Accepting for the purpose of this appeal fraud and concealment, active or passive, on the part of appellees and reasonable diligence or the inherently unknowable nature of *225 the injury for the appellant, the fact remains, uncontroverted, that appellant discovered the injury on August 9, 1973, a period of 15 months prior to the November 16, 1974 run date of the statute. The removal of the eye was some 13 months prior to the run date of the statute. I find no case in Pennsylvania that extends the statute under such circumstances. My reading convinces me that the present law of Pennsylvania permits extension of the statute only if the injury could not be discovered by reasonable diligence within the time period, or fraud and concealment covered the injury during the time period.
If sympathy was the rule of law I would happily accept the majority view. It is not the law, however, and I must dissent.
I would affirm the order granting summary judgment.
JACOBS, President Judge, joins in this dissenting statement.
NOTES
[1] This appeal is captioned "Julia M. Acker v. Dr. Peter V. Palena and Thomas Jefferson University Hospital." However, an examination of the record demonstrates that only the hospital filed a motion for summary judgment and that the lower court, accordingly, granted the motion only in the hospital's favor. The record does not indicate that Dr. Palena filed any motions at all. Consequently, the lower court did not dispose of appellant's claim against Dr. Palena.

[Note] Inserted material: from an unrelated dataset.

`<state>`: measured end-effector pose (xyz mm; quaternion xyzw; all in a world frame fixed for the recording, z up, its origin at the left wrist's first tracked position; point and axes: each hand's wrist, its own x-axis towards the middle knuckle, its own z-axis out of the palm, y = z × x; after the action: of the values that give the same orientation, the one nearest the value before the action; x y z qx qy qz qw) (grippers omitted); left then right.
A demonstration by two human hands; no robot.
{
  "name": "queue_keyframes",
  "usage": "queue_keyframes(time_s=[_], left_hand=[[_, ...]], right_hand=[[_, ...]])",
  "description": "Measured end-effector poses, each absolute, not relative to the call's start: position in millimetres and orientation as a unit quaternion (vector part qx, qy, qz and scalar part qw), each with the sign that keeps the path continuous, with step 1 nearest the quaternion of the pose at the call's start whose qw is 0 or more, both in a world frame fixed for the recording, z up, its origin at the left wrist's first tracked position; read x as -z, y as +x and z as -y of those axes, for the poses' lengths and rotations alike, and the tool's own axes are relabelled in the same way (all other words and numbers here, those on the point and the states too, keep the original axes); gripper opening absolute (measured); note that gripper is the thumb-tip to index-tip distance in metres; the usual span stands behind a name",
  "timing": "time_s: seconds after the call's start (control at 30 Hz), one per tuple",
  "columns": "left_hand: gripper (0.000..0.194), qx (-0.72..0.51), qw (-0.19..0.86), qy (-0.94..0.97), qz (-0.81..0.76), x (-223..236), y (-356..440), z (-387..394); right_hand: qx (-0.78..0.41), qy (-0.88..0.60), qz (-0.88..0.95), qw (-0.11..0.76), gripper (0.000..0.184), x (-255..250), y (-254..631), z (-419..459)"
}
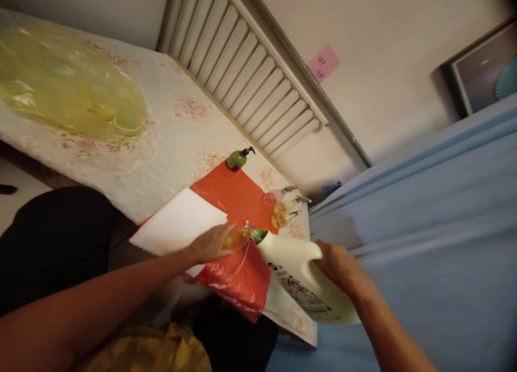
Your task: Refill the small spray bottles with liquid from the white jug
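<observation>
A tilted jug (301, 278) and a small bottle (236, 239), one in each hand.
The right hand (338, 264) is clamped on the jug's handle; the jug's long axis slants down from its mouth, which points toward the person's left. The left hand (212, 244) has its fingers closed round the bottle, which lies right beside the jug's mouth, between mouth and palm, so the left is the nearer hand to that opening; whether they touch cannot be told. Beneath is a red sheet (236, 191), with a white pad (181, 221) on it; beyond stands a green dispenser (235, 161).
</observation>
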<state>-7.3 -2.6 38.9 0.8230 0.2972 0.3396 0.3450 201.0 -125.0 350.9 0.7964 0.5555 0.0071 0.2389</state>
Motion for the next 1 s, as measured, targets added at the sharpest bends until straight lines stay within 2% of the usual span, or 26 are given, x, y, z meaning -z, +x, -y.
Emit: queue_keyframes(time_s=[1.0], left_hand=[[0.079,-0.35,0.354,0.815,-0.297,-33.8,-5.9,1.3]], right_hand=[[-0.018,0.794,-0.556,0.245,0.017,-352.4,196.9,123.5]])
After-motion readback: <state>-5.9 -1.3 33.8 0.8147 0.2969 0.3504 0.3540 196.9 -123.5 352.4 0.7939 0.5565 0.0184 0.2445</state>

[2] In their briefs, both appellant and appellees refer to depositions of appellant and Dr. Palena. Because the parties never entered the alleged depositions into the record, we cannot consider them in any way. Cercone v. Cercone, 254 Pa.Super. 381, 386 A.2d 1 n. 1 (1978).
[3] In its opinion in support of summary judgment, the lower court stated that it granted appellee's motion based solely on the expiration of the statute of limitations and that it reached no determination regarding an agency relationship between Dr. Palena and Thomas Jefferson University Hospital. Because of our disposition, we similarly find it unnecessary to reach the agency issue.
[4] Act of June 24, 1895, P.L. 236, § 2; 12 P.S. § 34.
[5] Appellant also contends that the lower court erred in not finding that the statute of limitations tolled until August 9, 1973 because the hospital and Dr. Palena actively and fraudulently concealed their negligence. Because of our disposition of the instant case, it is unnecessary for us to reach this contention.